Oracle Scratchpad

December 3, 2021

Column Groups

Filed under: CBO,Oracle,Statistics — Jonathan Lewis @ 10:40 am GMT Dec 3,2021

Here’s a little test that should have been the second test I ran when column groups were first made available in Oracle. It’s a check on the second of the two basic algorithms that Oracle uses for combining predicates:

  1. sel(predA and predB) = sel(predA) * sel(predB)
  2. sel(predA or predB) = sel(predA) + sel(predB) – sel(predA and predB)

As I pointed out many years ago in Cost Based Oracle – Fundamentals these are the formulae for combining probabilities of independent events. But if the predicates are not independent the formulae make the optimizer produce bad cardinality estimates and that’s why the Oracle developers introduced column groups – virtual columns that gather statistics about combinations of columns.

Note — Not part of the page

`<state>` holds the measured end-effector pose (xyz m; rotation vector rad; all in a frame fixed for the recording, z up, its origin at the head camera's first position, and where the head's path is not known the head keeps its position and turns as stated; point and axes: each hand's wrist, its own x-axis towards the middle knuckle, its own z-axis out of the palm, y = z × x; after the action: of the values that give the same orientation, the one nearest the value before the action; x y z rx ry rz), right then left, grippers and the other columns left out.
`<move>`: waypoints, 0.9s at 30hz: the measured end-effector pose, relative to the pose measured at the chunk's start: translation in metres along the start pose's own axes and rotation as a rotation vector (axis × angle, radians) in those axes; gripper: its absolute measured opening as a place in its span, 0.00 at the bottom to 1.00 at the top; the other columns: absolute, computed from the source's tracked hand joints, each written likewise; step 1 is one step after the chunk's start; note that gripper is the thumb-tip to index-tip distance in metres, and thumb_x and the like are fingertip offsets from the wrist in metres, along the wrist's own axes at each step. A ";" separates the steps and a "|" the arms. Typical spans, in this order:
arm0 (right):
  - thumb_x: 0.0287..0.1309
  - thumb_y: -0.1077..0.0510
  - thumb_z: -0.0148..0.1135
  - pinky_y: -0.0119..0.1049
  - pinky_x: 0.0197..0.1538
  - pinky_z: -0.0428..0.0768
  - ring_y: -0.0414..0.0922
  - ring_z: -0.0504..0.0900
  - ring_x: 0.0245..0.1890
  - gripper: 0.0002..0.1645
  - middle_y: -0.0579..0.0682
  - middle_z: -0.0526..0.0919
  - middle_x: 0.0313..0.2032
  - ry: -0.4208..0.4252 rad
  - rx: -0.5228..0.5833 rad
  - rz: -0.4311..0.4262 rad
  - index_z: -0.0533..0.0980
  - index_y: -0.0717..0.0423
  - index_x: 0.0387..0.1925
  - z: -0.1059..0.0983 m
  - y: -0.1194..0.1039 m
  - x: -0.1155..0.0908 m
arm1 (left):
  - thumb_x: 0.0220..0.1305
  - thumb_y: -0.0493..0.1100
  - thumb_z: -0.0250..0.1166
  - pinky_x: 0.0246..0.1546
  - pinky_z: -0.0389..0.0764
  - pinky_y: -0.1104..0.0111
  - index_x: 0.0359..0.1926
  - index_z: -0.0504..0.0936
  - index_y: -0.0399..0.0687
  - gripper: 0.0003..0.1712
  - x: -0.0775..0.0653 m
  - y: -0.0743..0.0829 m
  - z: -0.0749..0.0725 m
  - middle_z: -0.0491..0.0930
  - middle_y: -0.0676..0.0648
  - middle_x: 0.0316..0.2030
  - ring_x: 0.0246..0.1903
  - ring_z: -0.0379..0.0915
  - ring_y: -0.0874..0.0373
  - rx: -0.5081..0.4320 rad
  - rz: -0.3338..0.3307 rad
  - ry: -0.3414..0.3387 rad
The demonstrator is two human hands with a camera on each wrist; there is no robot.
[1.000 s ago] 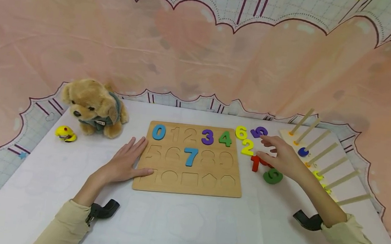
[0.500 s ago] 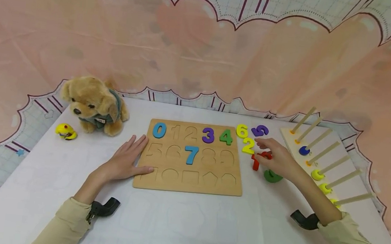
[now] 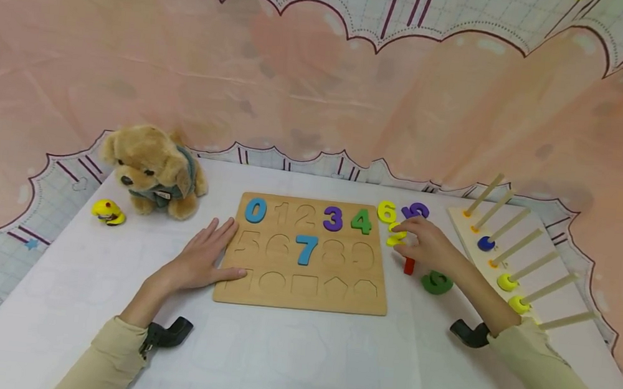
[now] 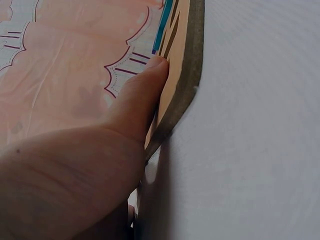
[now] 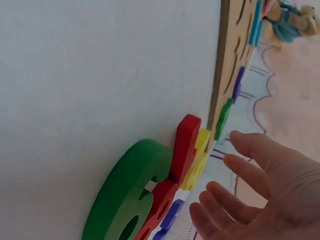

So let’s set up an extreme example and test the results (I’ve run it one 21c and 19c, but the issue is the same for all versions with column groups):

rem
rem     Script:         column_group_and_or.sql
rem     Author:         Jonathan Lewis
rem     Dated:          Dec 2021
rem
rem     Last tested 
rem             21.3.0.0
rem             19.11.0.0
rem

create table t1
as
with generator as (
        select 
                rownum id
        from dual 
        connect by 
                level <= 1e4    -- > comment to avoid WordPress format issue
)
select
        mod(rownum,100)                 n1,
        mod(rownum,100)                 n2,
        lpad(rownum,10,'0')             v1,
        lpad('x',100,'x')               padding
from
        generator 
;

prompt  =========================================
prompt  Run the script twice, 
prompt  first without gathering the column group
prompt  then after gathering the column group
prompt  =========================================

begin
        dbms_stats.gather_table_stats(
                ownname     => null,
                tabname     => 'T1',
                method_opt  => 'for columns (n1, n2) size 1'
        );
end;
/

column column_name format a32

select
        column_name, num_distinct, data_default
from
        user_tab_cols
where
        table_name = 'T1'
/

This script gives you a table with 10,000 rows, where the n1 and n2 columns always have exactly the same values as each other, and each column has 100 rows each of 100 distinct values. If you allow the pl/sql block to run the column stats query will report the following:

COLUMN_NAME                      NUM_DISTINCT DATA_DEFAULT
-------------------------------- ------------ --------------------------------------------------------------------------------
N1                                        100
N2                                        100
V1                                      10000
PADDING                                     1
SYS_STUBZH0IHA7K$KEBJVXO5LOHAS            100 SYS_OP_COMBINED_HASH("N1","N2")

5 rows selected.

After creating the data (and statistics) we can execute the following simple statements:

set autotrace traceonly explain

select  * 
from    t1
where
        n1 = 50
/

select  * 
from    t1
where
        n1 = 50
and     n2 = 50
/

select  *
from    t1
where
        n1 = 50
or      n2 = 50
/

set autotrace off

We know that the first query will return 100 rows, and that the optimizer has enough information to get the correct estimate: the selectivity of “n1 = 50” is 1/100, the number of rows in the table is 10,000, so the estimate should be 1/100 * 10,000 = 100.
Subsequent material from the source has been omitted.